Our research has sought to understand the different models and combinations that are in place but we observe that good practice will need to be implemented in a manner to reflect and align with the different institutional structures. The structure, leadership and governance of institutions are complex but these can be aligned to work positively in delivering strategic ICT:

The creation of a robust ICT governance structure was recognised within our research as critical to the ability to deliver strategic ICT. Whilst HE makes wide use of technology the often disjoint nature of ICT strategy formulation threatens the alignment of ICT to institutional strategy and therefore undermines its strategic use.

Each institution will have specific, though possibly less visible, source(s) of ICT services depending on their federal / unitary and centralised / devolved structure. In order for an institution to be able to align and integrate its ICT strategy the governance and management of ICT should be considered at the institutional level.

Our research has recognised that these variations in structure and ICT service provision are often considered fundamental to both the development and the day to day operations of universities. However, in order to embrace the development of more strategic ICT the needs and practices of these varied sources of ICT services could be explored and the structures and mechanisms for ICT alignment reviewed. In some instances, such as ICT strategy and use in research, there may be less need for alignment in contrast to instances across university administration where significant benefits may be obtainable.

In summary, there should be, as a minimum, some rewarding level of ICT expertise and knowledge involved within strategy formulation and implementation. The channels to achieve this have been identified as:

  • Governance of strategy formulation and implementation
  • A Senior Management Team that includes some professional expertise and understanding of ICT
  • A Chief Information Officer, or equivalent senior ICT/IS manager undertaking the role, supporting the Senior Management Team in institutional strategy formulation and leading the appropriate ICT strategy

The Service based approach

In order to meet today's institutional objectives for agility and sustainability ICT needs to be delivered with consideration and efficiency in the context of the whole institution. ICT deploy various approaches and methods to achieve this including Enterprise Architecture (EA), Shared Services and Service Oriented Architecture (SOA). Some are technical in nature others are business change techniques such as Enterprise Architecture. The underlining principle behind each of these techniques is that the business has requirements that can be defined as a requirement for 'services' rather than a predefined solution. By defining a requirement in this way ICT are able to draw on all their available resources and techniques to identify what is often a more cost effective and innovative solution. This provides benefits to users, ICT and at an institutional level through more integrated solutions with improved data integrity and improved business processes.

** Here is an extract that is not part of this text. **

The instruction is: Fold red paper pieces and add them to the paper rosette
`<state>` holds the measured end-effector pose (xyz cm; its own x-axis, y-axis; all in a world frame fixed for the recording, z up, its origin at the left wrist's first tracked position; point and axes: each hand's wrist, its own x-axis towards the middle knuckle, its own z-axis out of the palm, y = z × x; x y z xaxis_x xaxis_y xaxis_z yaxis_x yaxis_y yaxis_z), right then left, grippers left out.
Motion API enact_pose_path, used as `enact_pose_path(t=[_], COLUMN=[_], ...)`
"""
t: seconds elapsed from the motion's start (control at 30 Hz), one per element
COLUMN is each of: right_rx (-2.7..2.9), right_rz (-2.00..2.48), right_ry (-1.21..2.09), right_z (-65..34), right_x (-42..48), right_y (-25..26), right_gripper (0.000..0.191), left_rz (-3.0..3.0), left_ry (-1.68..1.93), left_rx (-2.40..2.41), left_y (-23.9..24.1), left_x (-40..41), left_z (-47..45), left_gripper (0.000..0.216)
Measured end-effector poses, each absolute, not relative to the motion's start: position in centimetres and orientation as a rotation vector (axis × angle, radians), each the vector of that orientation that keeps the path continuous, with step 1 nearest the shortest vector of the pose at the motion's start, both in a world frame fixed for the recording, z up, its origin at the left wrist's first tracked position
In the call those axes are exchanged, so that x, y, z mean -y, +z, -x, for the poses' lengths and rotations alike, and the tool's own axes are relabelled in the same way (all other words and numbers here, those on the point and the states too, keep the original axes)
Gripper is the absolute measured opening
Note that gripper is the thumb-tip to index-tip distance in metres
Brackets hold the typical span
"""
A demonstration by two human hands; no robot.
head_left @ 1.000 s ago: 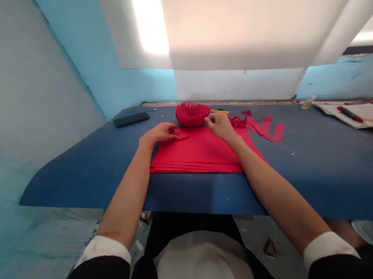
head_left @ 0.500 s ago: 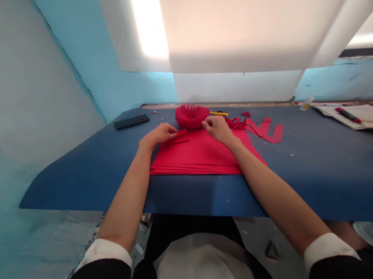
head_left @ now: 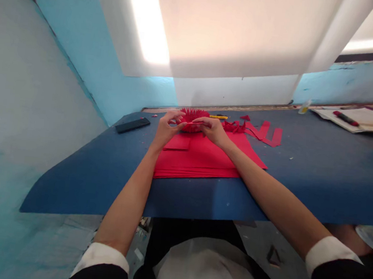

Key ICT roles and cross institutional communications

The idea of a Chief Information Officer within organisations has been developed over decades but the increased emphasis on communication and business understanding is now giving weight to developing different strands of expertise to address business and technology. Our research identified a variety of roles and techniques that are focused on establishing close communications across the user community and a greater understanding of their business requirements. CIO's are using business analysts, account managers and enterprise architects to improve communications, identify business needs and business process improvements. The approach allows an institution to build a better definition of current and future ICT requirements which in turn enables greater agility and sustainability.

This in turn provides management with improved information from which to build a more robust and capable ICT services organisation with well matched and skilled resources and infrastructure all supported by policies, frameworks, standards and compliance that ensure consistency and quality.